> **TASK ITEM**:
Starting with the line that contains "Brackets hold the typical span", give again exactly and only each line through the end of the records; include the last line and exclude pictures.

*** SOURCE INFORMATION Section Begins ***

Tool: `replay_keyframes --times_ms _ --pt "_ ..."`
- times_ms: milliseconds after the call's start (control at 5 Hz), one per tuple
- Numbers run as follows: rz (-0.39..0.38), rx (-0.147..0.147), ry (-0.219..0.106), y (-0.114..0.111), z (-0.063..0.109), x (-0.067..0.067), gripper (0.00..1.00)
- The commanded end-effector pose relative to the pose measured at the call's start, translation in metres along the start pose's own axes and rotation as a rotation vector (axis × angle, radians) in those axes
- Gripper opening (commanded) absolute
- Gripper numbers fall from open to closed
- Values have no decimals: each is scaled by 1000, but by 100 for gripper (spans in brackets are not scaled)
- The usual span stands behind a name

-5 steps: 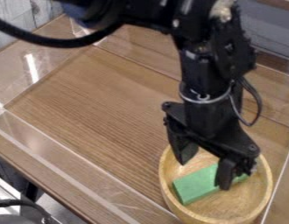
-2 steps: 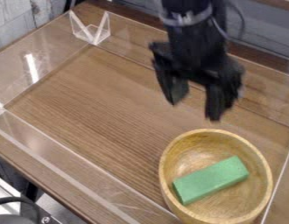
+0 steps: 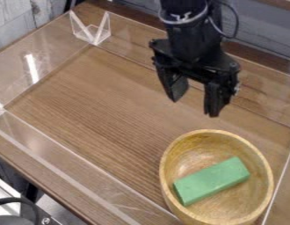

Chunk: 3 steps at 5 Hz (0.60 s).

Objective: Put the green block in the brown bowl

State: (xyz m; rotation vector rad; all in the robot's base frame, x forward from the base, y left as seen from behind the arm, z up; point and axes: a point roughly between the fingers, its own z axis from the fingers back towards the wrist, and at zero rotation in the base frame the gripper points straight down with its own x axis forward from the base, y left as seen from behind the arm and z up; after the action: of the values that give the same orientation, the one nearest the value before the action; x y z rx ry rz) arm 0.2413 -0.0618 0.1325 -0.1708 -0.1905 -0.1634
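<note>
- the green block (image 3: 212, 184) lies flat inside the brown bowl (image 3: 173, 162), resting on the bowl's floor at a slant, one end toward the bowl's near-left wall and the other toward its right side.
- the block is plain matte green and elongated; its length covers roughly half of the bowl's width.
- the brown bowl is round, shallow and of light tan wood with a thick rim; it sits at the near right corner of the tabletop (image 3: 89, 97), its right side running close to the picture's edge.
- the pincer (image 3: 197, 95) hangs above the tabletop, up and to the left of the bowl in the view, clear of both the bowl and the block.
- the pincer's two dark fingers (image 3: 177, 86) point downward and stand wide apart, with bare wood grain showing between them; nothing is held.
- the black arm (image 3: 189, 22) that carries the pincer rises out of the top edge of the view, with cables looped along its side.
- the tabletop is dark brown wood with long grain lines running toward the far right corner.
- a clear plastic wall (image 3: 42, 53) borders the tabletop along its left and near edges, catching pale reflections.
- a small clear bracket (image 3: 91, 28), shaped like a shallow v, stands at the far left corner of the tabletop, well apart from the bowl.
</note>
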Motion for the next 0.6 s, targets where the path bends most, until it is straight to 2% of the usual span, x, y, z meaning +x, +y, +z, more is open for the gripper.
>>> replay_keyframes --times_ms 0,400 --pt "-18 -7 -31 -4 -1 6 100" --pt "-36 -10 -31 -7 -18 7 100"
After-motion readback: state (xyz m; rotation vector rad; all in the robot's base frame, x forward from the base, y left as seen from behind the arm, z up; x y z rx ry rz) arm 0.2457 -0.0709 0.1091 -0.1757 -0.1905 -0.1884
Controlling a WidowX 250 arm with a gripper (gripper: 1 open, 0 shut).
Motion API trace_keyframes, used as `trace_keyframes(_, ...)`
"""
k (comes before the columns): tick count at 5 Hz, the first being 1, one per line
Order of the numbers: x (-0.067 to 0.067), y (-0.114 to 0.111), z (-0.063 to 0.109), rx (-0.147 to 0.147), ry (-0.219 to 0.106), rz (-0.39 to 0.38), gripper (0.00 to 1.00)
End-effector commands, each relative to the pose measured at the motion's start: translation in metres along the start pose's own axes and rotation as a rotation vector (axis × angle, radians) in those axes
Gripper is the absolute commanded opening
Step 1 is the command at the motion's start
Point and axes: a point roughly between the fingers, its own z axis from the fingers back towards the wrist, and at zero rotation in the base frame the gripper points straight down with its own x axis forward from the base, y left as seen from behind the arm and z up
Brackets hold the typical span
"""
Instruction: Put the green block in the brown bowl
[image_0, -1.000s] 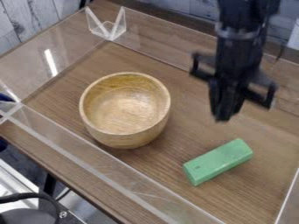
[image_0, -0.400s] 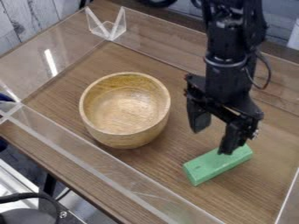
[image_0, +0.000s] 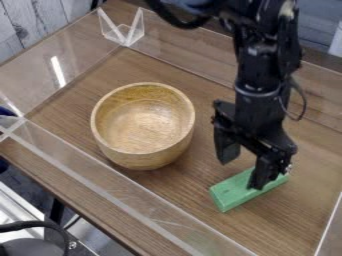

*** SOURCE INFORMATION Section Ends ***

> **RESULT FOR THIS TASK**:
Brackets hold the typical span
"""
Instruction: Put the green block in the brown bowl
[image_0, -1.000s] 
[image_0, -0.400s] 
[image_0, +0.000s] 

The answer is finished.